Шов, а не перевязь, шов— не щит.
— О, не проси защиты! —
Шов, коим мертвый к земле пришит,
Коим к тебе пришита.
Время покажет еще каким:
Легким или тройным.
Дальше я не читала. Захлопнула книжку и стала смотреть в окно. Ждала, когда стихи перебродят во мне. Да, любовь есть шов. И сколько бы я ни старалась переубедить, утешить, занять себя — нет! Пришита. Правильно, говорят, намертво.
Что теперь моя жизнь? Я балансирую между тоской по прошлому, грезами и воспоминаниями, и глупыми попытками победить себя. Вот предприняла еще одну. Сходила в театр, в гости, устроилась на работу. В какой-то момент победила. Да, но зачем это нужно? Побежденная, сломленная — зачем я сама себе такая?!
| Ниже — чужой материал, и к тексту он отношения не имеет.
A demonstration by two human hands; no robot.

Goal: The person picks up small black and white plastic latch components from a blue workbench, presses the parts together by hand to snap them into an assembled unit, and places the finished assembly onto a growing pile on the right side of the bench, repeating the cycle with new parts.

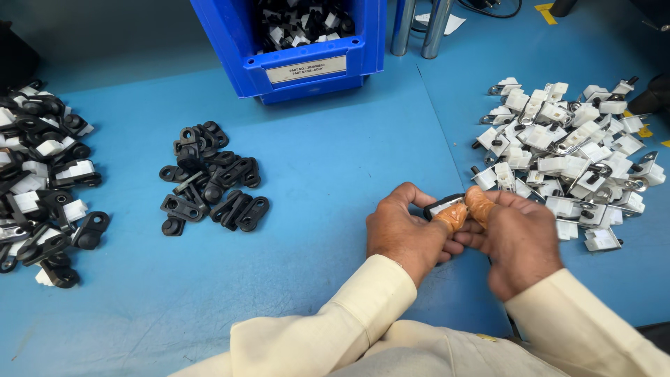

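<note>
Both of my hands meet over the blue table, low and right of centre. My left hand (405, 234) and my right hand (516, 241) together pinch one small black and white plastic part (444, 205) between thumbs and fingers. Orange finger cots cover my two thumbs. The part is mostly hidden by my fingers. Cream sleeves cover both wrists. A pile of white plastic pieces with metal clips (569, 157) lies just right of my right hand.
A heap of black plastic brackets (209, 185) lies left of centre. Assembled black and white parts (42, 174) are piled at the left edge. A blue bin (300, 66) holding similar parts stands at the back, two metal posts (419, 28) beside it.
</note>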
До чего нескладно все получается. Сегодня же позвоню Давиду, скажу, что поспешила, ошиблась, сделала глупость! Он поймет. Он и сам не может без меня. Бедный, тоже, наверное, борется с собой… Я ждала, что он позвонит сам. Ну что ж, он оказался сильнее… в борьбе с самим собой.
Неужели сегодня я услышу его голос? А может, и увижу его. У меня возникало чувство, что я еду домой после долгих странствий.
Я не спеша вошла в квартиру, разделась, вымыла руки, спокойно, без суеты уселась в кресло и стала набирать номер. Надо звонить сразу на мобильный — найти его в любой точке.
— Абонент временно не доступен. Перезвоните позднее.
Значит, позвоню в офис. Скорее всего, он на работе, где ж ему быть?
— Давид Михайлович в Стокгольме, — невозмутимо ответила секретарша.
В Стокгольме! Но он был там только в феврале. Сейчас середина марта! Почему он так зачастил туда? Раньше ездил раз в полгода, ну пусть раз в три месяца. Чаще не требовалось. Нет, дела тут ни при чем! Он просто выбрал Еву. Окончательно и бесповоротно. Решил-таки послушаться совета мамы: перебраться в Стокгольм, зажить своим домом…
Да… Кому Стокгольм, а кому второй Воркутинский проезд, дом четырнадцать,, корпус пять, четвертый этаж без лифта…
Я машинально посмотрела в окно. Пейзаж показался особенно омерзительным, каким-то осклизлым. Ветер кружил над лужами грязные бумаги, фонарь освещал красно-черное граффити на облезлой стене дома напротив. Я чувствовала, что припечатана к этому месту, как будто проклята. На веки вечные.
…А где-то далеко, в Стокгольме, в холле ресторана, Давид помогает юной красавице Еве снять пальто, бережно поддерживая под локоть, ведет по залу, усаживает за столик.
Двое мужчин были в моей жизни, и оба расстались со мной без всякого сожаления. Легко предпочли мне других. А я легко смирилась. И не по гордости. А потому, что я пораженка. Сколько ни обманывай себя, а это — порода. И ничего тут не поделаешь.